The next section is Permissions and Encryption. One can use built-in IAM roles or create a new IAM role as well, which will be used by the Jupyter notebook instance to make calls to AWS SageMaker service.
By default, one gets root-level access on the instance once they log on to the notebook. To restrict general users from having root access on the notebook, admins can disable this setting by selecting the Disable option. Select the Key Management Services encryption key if you desire to encrypt the data on the notebook instance.
The next section is Network which is an optional section. One can choose to restrict access to a certain VPC or let the notebook be accessible over the internet too. By default, there is no restriction on accessing the notebook over the Internet. For this exercise, we will proceed with the default value.
The next option is to configure a Git repository optionally. Generally, source control repositories are used in every project. One can create a repository using AWS Tools and Services, or you can also choose to clone a Git repository on the notebook, so that all the objects (like notebooks) are already available on the instance, which can be readily executed on the notebook instance.
As shown below, select “Clone a public Git Repository to the notebook instance only” option. AWS SageMaker provides several sample notebooks for testing various features of SageMaker. We will be cloning this repository on this notebook instance.
Mention the URL of the git repository as shown below. One can choose any public git repository here, the below repository is used only for demonstration purposes. You can click on Add additional repository, to clone multiple repositories on the instance.
Add tags optionally to this instance and click on Create notebook instance button. This will start the creation of the Jupyter notebook instance, and the status will be Pending as shown below.
Once the instance is in the ready state, the status of the instance will change to InService as shown below, which means that the instance is ready for use and the git repository has already been cloned.
Click on the Open JupyterLab button and the below interface would open in a new tab. On the left-pane, you would be able to see all the directories, which have been cloned from the git repository.

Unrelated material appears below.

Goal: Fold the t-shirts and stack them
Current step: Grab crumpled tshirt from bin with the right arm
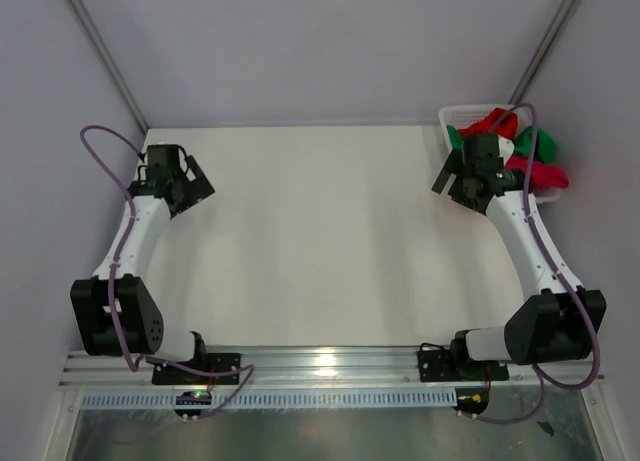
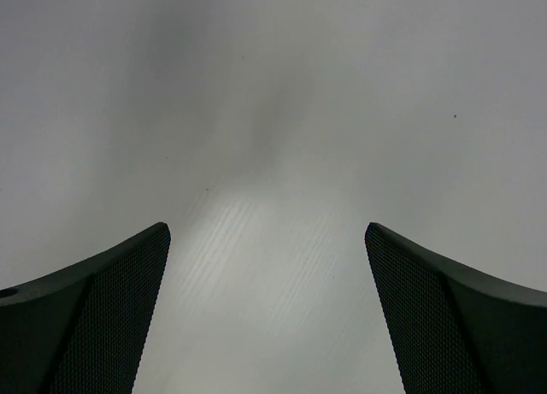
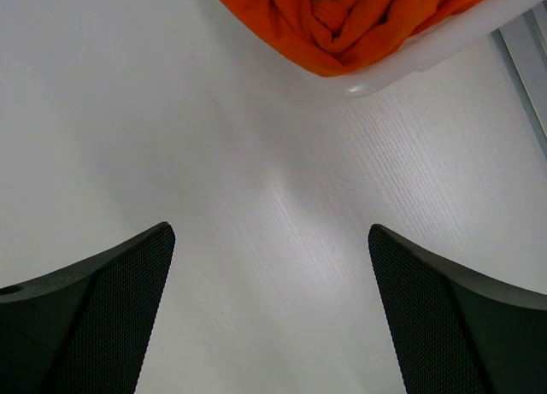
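Overhead camera looks down on the whole table [image 1: 320,231]; both wrist cameras face it closely.

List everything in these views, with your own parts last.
t-shirts: crumpled heap, count unclear; red, green, magenta; in the basket
orange t-shirt: one; orange; in the basket, seen from the right wrist
basket: one; white; far right corner of the table
table: one; white
rail: one; silver; near edge
left arm: one; white and black; left side
right arm: one; white and black; right side
left pincer: one; black; open over bare table
right pincer: one; black; open beside the basket
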You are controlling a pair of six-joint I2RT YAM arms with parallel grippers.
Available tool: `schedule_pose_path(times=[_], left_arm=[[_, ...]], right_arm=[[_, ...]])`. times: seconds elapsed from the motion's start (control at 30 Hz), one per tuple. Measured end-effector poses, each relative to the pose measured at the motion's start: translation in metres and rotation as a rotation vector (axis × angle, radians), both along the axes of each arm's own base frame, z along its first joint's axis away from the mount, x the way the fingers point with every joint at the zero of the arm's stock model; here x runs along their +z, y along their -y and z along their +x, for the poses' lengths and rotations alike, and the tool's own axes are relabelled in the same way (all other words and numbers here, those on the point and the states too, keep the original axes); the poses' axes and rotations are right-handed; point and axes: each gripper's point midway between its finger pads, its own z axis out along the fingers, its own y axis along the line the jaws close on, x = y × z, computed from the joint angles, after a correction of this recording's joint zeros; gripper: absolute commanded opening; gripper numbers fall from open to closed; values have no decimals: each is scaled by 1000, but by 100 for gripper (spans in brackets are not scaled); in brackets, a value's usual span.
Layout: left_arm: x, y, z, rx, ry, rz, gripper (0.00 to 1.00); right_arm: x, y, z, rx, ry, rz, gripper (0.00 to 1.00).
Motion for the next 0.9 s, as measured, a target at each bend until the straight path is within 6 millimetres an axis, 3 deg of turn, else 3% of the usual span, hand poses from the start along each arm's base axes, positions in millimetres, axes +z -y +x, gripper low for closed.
schedule_pose_path(times=[0.2,0.43,0.67,0.9], left_arm=[[0,-1,-1,21,0,-7,99],[-5,-3,-4,42,-11,-4,99],[-19,-4,-18,57,-45,0,99],[-15,-9,-31,81,-28,24,99]], right_arm=[[5,6,10,-7,19,-38,99],[16,52,18,-280,27,-165,99],[6,89,22,-504,47,-120,99],[-14,103,42,-582,106,49,98]])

By default, SageMaker ships with a few examples too as shown below on the right pane.
Scroll down and you would be able to see the option to open the terminal window to fire Linux commands, create a new script file and many other options as shown below.

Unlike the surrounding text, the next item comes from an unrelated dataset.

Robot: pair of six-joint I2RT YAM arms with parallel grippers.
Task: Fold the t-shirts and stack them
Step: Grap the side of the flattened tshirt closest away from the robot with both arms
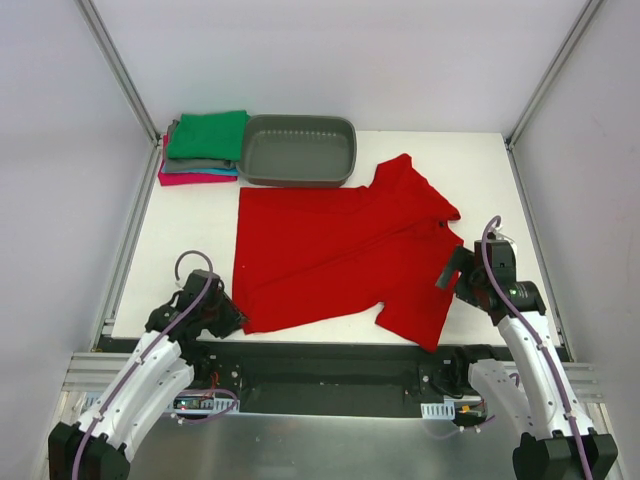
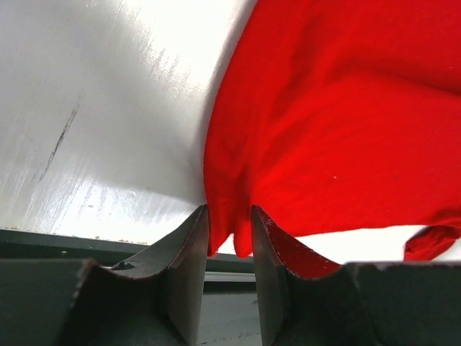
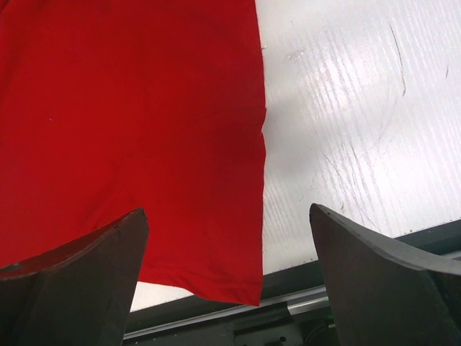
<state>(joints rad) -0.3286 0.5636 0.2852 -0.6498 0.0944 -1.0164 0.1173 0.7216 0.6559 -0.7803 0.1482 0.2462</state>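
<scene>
At the near left corner of the table [image 1: 190,240], my left gripper [image 2: 229,215] is nearly closed, its two fingers pinching the corner of the red shirt [image 1: 330,245]. In the left wrist view the cloth fills the narrow gap between them and bunches into a fold just above the tips. That shirt lies spread open across the middle of the table, collar toward the far right and hem toward the left, with one sleeve reaching the near edge on the right. My right gripper [image 3: 227,210] stands there, by the near right side of the table, with its fingers as wide apart as they go and nothing between them but air. From the right wrist view one finger is over the red cloth and the other over bare table, with the shirt's edge running between them. I cannot tell whether either tip touches down. In the far left corner sits a stack [image 1: 200,160] of folded shirts, green on top, then grey, teal and magenta, touching the tub [image 1: 298,150] that rests along the far edge.
</scene>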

This completes the creation of the AWS SageMaker instance, pre-configured with all the SageMaker examples too. You can click on any notebook and start executing the commands in the notebook to learn different machine learning related examples and features using the notebook. Once the instance is not in use, one can stop as well as delete the instance as required.
In this article, we learned how to create an AWS SageMaker instance using Jupyter notebooks. We covered the configuration to change the configuration like instance size and inference related settings. We also learned how to clone git repositories and setup start-up scripts to prepare the instance, so it’s ready to use one it’s available.